Norris was particularly affected by a segment he saw on the ABC TV show 20/20: "An American soldier fell in love over there in Vietnam, but the Army wouldn't let him marry her. He went back and tried to get her over because he knew she was pregnant. Finally, she had the baby over there and died. So the next 14 years he spent trying to locate (the child) and get him out of the country. But finally he did it, and there were tears and everything then. It really hit you".

===Filming===
Filming was to start 1 December 1986 with Joseph Zito who directed the original film to direct, but due to creative and personal differences with Chuck Norris, Zito left the production. In March, Jack Smight was attached to direct. Eventually Aaron Norris wound up making his directorial debut on the film. Norris later said that Aaron saved Braddock after going through several other directors.

On May 30, 1987, four military and police officers were killed in an AUH-76 helicopter of the Philippine Air Force accident during filming in the Philippines.

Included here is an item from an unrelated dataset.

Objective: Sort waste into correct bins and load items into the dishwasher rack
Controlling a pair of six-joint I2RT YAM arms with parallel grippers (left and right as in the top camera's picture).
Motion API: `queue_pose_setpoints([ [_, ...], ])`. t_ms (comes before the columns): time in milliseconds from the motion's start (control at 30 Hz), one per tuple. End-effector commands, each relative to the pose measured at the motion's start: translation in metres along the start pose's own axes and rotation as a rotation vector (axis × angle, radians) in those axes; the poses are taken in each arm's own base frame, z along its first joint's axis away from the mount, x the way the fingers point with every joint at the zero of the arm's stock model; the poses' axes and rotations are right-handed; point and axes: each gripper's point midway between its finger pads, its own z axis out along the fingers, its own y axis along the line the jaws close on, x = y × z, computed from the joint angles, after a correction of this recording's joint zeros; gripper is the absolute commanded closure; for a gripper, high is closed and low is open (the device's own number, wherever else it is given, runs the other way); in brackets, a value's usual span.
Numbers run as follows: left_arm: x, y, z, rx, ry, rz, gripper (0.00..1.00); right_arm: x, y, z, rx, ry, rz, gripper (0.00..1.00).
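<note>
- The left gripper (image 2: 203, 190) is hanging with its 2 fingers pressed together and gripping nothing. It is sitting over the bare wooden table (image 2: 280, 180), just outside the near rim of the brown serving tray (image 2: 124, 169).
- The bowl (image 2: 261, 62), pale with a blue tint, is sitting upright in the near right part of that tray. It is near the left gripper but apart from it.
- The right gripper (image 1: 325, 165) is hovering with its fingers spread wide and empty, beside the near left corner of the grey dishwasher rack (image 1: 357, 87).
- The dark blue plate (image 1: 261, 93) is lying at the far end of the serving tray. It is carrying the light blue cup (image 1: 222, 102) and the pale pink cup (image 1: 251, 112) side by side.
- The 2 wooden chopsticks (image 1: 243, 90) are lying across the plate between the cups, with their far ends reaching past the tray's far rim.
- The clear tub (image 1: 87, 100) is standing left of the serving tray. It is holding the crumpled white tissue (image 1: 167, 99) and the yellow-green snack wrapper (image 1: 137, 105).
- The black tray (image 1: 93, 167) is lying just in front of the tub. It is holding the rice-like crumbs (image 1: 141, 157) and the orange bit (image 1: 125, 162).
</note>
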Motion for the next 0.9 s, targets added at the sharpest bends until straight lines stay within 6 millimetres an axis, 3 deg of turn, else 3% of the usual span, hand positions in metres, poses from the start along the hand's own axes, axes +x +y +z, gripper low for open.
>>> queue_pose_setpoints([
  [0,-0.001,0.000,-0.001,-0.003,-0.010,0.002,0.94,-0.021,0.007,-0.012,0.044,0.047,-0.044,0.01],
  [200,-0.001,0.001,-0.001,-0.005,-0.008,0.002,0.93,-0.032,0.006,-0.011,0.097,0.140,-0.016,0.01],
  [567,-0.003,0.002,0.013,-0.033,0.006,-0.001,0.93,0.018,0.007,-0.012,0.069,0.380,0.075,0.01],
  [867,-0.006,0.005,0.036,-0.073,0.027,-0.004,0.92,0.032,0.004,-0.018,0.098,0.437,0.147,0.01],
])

Norris thought that it was the best film he ever made prior to its release.

==Reception==
===Box office===
Norris said that Missing in Action and Missing in Action 2: The Beginning put Cannon on the New York Stock Exchange, as Cannon Films was in the state of bankruptcy.

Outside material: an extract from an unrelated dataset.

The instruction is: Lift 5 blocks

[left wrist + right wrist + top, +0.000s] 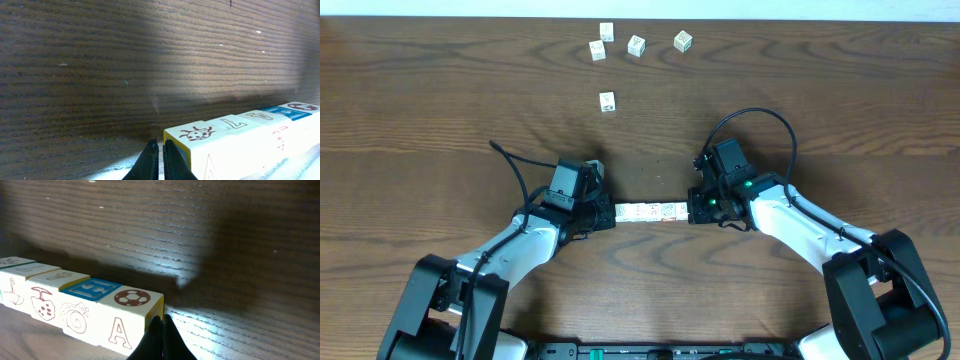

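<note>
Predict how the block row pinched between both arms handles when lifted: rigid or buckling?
Probably buckles easily: the block row is separate cubes, held only endwise by left fingers and right fingers. Smooth printed faces likely slip.

White arm links (515, 245), black joints (865, 290), looping black cables (760, 110), green lights (748, 184), black tapered fingers (149, 162).
</note>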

The movie debuted at No. 5 at the box office with $2,210,401 in the opening weekend. It was the least financially successful film in the Missing in Action film series.

Norris said he was "frustrated", with the job Cannon Films did with marketing the film: "I was ready to break my contract because it was the best of the series. We had a big meeting, and I told them that if they didn't do a better job marketing my films in the U.S., I was going to take them to court because my career is on the line".

===Critical response===
Walter Goodman of The New York Times wrote: "Wearing a worried expression beneath a week's worth of beard, Braddock knocks off what remains of the Vietnamese Army, already pretty well decimated by their earlier encounters ... As that general remarks before he meets the fate of all of Braddock's adversaries, 'This has gone on long enough'". Variety said: "Chuck Norris manages to pull off a strangely timely and involving story about getting a bunch of Amerasian kids out of Vietnam within the confines of his usual 1-man army action meller parameters. Not to say this is emotional stuff, just up a notch from past chapters that have managed to attract mostly a redneck following at the b.o." Dave Kehr of the Chicago Tribune gave the film 2 stars out of 4 and wrote: "It's a passable action film, though like most of Norris' vehicles, it's an almost completely colorless one". Leonard Klady of the Los Angeles Times called the film "a by-the-numbers filmed atrocity. One can just imagine a game caller saying: 'Under the 'I', 17 Amerasian children tortured; under the 'N', 49 Vietnamese soldiers blown to kingdom come'. It all adds up to the movie game of J-I-N-G-O, which ought to be a felony". Hal Hinson of The Washington Post wrote: "We could say this is mind-bogglingly insulting, lowest-common-denominator-style filmmaking, that it's gratuitously racist and violent and just plain dumb, but then wouldn't that be stating the obvious? But what response would be fitting and adequate and not be obvious? Keening? Shrieking? A full-fledged, spread-eagle tantrum?"